_WHAT IS BEING ASKED:_
Look in the material below for the line with "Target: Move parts" and the line with "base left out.", then set down exactly those two lines and all lines between, nothing more.

_SOURCE MATERIAL:_
_ _ _
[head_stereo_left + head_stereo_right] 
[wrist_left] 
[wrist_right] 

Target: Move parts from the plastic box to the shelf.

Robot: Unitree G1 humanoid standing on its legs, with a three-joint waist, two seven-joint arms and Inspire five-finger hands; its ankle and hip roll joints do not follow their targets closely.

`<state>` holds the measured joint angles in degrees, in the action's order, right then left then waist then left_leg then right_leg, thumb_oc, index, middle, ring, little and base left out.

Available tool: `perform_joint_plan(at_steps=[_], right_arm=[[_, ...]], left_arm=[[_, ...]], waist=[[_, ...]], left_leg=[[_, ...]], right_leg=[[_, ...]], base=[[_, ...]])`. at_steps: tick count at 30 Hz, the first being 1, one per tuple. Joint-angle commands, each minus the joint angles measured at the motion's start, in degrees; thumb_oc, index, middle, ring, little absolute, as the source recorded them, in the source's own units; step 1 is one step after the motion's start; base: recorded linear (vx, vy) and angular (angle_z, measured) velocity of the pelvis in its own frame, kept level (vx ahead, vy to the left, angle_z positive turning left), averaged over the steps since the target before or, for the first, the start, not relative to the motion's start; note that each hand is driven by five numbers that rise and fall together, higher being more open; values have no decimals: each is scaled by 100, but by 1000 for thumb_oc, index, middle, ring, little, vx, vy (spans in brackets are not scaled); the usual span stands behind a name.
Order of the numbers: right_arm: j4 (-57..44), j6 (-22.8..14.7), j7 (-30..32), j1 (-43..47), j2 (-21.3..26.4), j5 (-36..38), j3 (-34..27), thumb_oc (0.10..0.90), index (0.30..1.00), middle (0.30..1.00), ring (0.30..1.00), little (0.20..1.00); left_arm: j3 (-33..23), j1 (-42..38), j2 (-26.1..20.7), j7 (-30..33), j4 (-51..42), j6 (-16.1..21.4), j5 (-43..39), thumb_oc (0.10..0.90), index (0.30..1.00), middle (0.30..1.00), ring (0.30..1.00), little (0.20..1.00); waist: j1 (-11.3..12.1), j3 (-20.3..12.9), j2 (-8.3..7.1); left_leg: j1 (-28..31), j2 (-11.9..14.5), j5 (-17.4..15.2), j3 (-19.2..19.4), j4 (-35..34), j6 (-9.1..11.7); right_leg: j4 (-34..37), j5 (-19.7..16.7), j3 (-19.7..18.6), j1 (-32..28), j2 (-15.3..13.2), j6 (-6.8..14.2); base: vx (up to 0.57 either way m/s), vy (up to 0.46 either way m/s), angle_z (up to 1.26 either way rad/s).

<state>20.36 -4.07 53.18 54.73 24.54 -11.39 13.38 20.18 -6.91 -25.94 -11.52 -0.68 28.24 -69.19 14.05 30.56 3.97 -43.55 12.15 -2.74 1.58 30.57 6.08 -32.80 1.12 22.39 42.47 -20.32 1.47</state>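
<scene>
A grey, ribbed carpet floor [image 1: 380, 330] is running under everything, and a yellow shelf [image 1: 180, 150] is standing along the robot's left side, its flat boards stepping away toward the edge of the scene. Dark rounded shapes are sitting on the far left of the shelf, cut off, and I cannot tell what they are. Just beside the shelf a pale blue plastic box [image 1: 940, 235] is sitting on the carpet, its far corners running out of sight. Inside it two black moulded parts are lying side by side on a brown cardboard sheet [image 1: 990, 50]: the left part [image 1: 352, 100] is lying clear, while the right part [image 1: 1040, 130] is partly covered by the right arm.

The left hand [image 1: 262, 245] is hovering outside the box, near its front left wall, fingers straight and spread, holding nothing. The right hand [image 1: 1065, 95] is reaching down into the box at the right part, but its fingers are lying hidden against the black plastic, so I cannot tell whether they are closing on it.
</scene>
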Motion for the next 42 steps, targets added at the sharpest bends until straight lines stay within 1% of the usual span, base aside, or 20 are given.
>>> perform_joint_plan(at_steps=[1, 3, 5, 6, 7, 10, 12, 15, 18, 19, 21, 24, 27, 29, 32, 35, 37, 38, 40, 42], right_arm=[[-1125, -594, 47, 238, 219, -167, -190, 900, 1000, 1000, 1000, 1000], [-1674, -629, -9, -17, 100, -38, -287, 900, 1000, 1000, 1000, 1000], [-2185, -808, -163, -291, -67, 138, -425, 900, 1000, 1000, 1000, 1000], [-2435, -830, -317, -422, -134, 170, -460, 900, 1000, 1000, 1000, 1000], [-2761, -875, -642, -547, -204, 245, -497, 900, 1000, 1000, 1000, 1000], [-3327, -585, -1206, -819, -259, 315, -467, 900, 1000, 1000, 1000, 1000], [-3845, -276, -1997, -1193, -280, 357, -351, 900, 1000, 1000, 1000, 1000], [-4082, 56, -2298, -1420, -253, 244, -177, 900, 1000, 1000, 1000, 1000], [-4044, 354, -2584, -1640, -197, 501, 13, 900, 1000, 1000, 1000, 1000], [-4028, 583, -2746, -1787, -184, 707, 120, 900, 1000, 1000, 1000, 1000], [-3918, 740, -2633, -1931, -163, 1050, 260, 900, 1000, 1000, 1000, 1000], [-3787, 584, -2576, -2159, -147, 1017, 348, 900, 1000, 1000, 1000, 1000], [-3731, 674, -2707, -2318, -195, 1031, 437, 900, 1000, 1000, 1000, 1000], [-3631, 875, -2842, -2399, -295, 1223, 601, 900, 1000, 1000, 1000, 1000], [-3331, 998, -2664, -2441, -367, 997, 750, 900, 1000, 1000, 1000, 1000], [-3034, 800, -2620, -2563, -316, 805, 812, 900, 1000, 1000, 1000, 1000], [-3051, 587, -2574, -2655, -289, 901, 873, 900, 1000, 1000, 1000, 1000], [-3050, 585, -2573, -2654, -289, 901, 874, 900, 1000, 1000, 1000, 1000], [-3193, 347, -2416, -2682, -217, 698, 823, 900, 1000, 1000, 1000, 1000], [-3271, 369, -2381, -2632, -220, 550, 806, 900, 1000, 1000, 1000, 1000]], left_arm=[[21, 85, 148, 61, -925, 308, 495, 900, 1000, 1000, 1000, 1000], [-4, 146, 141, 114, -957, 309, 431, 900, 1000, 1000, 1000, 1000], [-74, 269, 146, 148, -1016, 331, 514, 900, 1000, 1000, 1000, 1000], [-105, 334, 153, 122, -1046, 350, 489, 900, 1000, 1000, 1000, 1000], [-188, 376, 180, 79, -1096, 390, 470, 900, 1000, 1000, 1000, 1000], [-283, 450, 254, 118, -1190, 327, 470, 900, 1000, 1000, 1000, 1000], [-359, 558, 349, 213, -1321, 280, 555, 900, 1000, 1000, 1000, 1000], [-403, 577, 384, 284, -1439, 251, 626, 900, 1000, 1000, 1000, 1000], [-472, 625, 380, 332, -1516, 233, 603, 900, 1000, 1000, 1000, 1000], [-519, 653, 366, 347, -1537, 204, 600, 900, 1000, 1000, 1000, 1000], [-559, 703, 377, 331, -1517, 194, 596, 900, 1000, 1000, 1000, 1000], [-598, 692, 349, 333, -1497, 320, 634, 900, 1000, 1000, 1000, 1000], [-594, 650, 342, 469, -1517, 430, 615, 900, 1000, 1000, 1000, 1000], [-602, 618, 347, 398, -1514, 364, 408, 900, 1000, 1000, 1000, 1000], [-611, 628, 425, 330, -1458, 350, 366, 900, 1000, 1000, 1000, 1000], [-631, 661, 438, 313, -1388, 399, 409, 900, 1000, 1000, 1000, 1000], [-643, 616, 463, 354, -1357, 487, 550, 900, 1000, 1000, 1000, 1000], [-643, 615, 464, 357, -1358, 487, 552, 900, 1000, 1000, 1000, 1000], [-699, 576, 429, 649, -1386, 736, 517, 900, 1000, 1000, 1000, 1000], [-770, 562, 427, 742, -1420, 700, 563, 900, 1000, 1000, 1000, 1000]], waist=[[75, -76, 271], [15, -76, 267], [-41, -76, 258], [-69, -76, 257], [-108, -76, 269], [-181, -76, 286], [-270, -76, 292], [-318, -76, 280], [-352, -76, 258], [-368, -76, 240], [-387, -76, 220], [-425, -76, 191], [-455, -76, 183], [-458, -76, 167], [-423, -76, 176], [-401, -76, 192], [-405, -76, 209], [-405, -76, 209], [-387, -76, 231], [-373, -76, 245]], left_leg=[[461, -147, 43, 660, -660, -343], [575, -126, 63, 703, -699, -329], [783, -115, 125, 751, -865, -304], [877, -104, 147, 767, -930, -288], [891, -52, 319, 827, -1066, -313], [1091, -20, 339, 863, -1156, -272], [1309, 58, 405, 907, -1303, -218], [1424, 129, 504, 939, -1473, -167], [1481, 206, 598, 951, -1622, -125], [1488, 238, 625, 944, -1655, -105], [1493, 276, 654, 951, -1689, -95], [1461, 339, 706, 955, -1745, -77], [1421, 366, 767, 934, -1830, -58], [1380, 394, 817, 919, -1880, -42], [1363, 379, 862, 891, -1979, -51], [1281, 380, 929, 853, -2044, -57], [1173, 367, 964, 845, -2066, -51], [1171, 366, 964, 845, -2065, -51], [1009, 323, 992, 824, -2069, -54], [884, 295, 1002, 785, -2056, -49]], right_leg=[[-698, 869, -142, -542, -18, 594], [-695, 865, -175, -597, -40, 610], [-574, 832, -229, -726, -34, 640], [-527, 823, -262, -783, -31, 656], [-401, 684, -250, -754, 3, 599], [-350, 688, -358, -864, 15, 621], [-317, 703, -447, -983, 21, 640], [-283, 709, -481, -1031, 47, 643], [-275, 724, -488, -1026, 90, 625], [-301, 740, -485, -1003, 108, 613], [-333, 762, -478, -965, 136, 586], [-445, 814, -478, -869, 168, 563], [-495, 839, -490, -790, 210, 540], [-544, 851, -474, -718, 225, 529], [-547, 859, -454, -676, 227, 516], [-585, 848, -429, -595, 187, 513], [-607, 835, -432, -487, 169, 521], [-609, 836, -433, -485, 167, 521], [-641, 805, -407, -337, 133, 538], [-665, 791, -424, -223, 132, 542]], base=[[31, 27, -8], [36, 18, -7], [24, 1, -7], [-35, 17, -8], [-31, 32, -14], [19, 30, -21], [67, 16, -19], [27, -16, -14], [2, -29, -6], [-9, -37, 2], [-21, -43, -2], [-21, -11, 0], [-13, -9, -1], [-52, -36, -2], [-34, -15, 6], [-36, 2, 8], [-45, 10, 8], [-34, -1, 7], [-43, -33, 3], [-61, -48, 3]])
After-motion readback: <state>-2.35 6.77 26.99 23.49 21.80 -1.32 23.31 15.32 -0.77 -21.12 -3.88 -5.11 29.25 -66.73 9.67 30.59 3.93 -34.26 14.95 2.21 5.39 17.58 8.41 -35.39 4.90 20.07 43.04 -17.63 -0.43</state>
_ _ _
_ANSWER SECTION:_
Target: Move parts from the plastic box to the shelf.

Robot: Unitree G1 humanoid standing on its legs, with a three-joint waist, two seven-joint arms and Inspire five-finger hands; its ankle and hip roll joints do not follow their targets closely.

`<state>` holds the measured joint angles in degrees, in the action's order, right then left then waist then left_leg then right_leg, thumb_oc, index, middle, ring, little and base left out.

This exercise requires no further work.